O whistleblower acabou por confessar que ouviu uma voz feminina que expressava indícios de “violência física”.
Cenários em que as vozes se tornam em algo mais do que conteúdo a transcrever. Torna-se assim mais do que trabalho, são pessoas reais que estamos a ouvir, não apenas vozes.
Afirma o prestador de serviços.
Já numa outra perspetiva, esta prática não é recente. É comum para as grandes tecnológicas enviarem trechos de vozes humanas para serem transcritas. Só assim poderá a assistente virtual adaptar-se a apreender com o nosso discurso. No entanto, para que tal aconteça, é necessário um feed de material novo a chegar.
Acabamos por revelar demasiados detalhes à assistente virtual
Por vezes alheios a tal facto, podemos acabar por revelar demasiados detalhes à Google Assistant. Aliás, a qualquer assistente do género. Ora, isto levanta várias preocupações sempre que um caso deste género chega a público. De qualquer forma, a prática não cessará, ainda que a privacidade deva ser sempre acautelada.
Já em declarações ao Wired, um porta-vos da Google afirmou que apenas 0,2% de todas as gravações são transcritas por humanos. É uma pequena fração de todo o universo da Google Assistant, residente nos dispositivos Google Home e não só. Esta encontra-se também nos smartphones, entre outros produtos.

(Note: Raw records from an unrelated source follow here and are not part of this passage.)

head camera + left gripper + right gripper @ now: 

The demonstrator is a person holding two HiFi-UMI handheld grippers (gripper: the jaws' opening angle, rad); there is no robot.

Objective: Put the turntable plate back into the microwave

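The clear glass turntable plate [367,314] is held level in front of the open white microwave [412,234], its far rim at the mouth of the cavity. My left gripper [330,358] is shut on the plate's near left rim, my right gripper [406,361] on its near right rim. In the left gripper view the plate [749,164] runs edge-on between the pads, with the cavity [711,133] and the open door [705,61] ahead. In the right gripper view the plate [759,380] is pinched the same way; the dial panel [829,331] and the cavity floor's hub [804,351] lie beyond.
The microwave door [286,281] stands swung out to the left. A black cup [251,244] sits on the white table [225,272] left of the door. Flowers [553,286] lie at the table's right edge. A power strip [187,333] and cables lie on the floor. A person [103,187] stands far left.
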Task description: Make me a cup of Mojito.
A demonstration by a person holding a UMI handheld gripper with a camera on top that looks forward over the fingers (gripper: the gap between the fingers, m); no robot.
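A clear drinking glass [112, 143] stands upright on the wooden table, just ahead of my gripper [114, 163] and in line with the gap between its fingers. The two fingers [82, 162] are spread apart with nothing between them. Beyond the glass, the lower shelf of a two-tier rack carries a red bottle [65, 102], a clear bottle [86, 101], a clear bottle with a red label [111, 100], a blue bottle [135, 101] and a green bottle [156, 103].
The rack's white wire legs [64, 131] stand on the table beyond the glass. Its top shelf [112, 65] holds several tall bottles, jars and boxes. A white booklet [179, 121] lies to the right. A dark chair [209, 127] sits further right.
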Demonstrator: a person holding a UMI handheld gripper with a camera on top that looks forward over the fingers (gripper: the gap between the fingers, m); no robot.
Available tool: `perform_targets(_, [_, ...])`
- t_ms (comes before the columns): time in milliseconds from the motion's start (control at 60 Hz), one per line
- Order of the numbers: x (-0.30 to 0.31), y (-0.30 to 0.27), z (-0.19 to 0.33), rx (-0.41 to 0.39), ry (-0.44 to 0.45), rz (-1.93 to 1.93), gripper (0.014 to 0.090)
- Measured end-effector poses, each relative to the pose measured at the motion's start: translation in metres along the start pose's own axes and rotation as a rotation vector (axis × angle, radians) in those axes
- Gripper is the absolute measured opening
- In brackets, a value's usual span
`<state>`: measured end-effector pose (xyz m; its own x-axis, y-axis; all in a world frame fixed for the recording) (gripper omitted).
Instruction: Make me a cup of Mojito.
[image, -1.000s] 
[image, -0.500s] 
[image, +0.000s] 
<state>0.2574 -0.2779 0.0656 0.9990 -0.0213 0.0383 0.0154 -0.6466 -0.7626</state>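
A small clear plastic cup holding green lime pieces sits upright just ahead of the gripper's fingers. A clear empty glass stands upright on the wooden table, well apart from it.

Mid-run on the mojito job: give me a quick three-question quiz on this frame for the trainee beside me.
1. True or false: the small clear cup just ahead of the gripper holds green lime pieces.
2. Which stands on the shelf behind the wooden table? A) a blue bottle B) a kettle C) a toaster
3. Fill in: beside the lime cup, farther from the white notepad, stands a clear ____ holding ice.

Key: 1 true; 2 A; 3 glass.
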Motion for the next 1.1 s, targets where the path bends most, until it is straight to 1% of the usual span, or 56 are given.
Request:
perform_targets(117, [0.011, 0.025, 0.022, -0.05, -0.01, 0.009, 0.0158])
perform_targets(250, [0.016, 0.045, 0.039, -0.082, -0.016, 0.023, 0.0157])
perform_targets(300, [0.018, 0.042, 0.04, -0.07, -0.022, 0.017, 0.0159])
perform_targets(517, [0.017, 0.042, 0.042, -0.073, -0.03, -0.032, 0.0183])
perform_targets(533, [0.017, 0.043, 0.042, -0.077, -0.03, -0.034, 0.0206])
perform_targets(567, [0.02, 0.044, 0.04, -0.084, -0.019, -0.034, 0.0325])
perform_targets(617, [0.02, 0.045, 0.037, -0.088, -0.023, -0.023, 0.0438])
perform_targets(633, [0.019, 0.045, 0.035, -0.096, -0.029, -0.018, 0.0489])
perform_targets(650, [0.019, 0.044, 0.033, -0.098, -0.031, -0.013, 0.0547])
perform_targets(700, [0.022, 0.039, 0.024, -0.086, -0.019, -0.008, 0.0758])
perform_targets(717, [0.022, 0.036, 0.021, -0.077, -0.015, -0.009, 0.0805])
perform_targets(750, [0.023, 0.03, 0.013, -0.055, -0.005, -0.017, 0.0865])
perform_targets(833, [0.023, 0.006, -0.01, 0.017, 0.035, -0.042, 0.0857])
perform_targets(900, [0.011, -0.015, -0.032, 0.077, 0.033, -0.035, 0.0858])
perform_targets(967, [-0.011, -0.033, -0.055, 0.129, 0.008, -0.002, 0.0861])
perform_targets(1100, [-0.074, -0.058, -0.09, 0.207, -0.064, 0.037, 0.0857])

Há, contudo, um sinal preocupante, sobretudo no que diz respeito ao cumprimento do RGPD. Ao analisar as políticas de privacidade da Google, a transcrição feita por humanos é omissa. Ainda que o tratamento de dados para melhoria do serviço esteja prevista, a forma como tal é feito não é clara.
Google no longer talks about users ‘in aggregate’
Via @nytimes#GDPR #DataProcessing #Privacy https://t.co/MQ9zjF3Dk3
— GDPR News | Freevacy (@FreevacyLtd) July 11, 2019
Em suma, é aqui que podem residir os problemas para a empresa. A forma, ainda confusa e desconexa como este tratamento de dados é contemplado e o seu respeito pelo RGPD na Europa. Sobretudo neste quesito, os responsáveis pela Google Assistant deveriam clarificar o tema.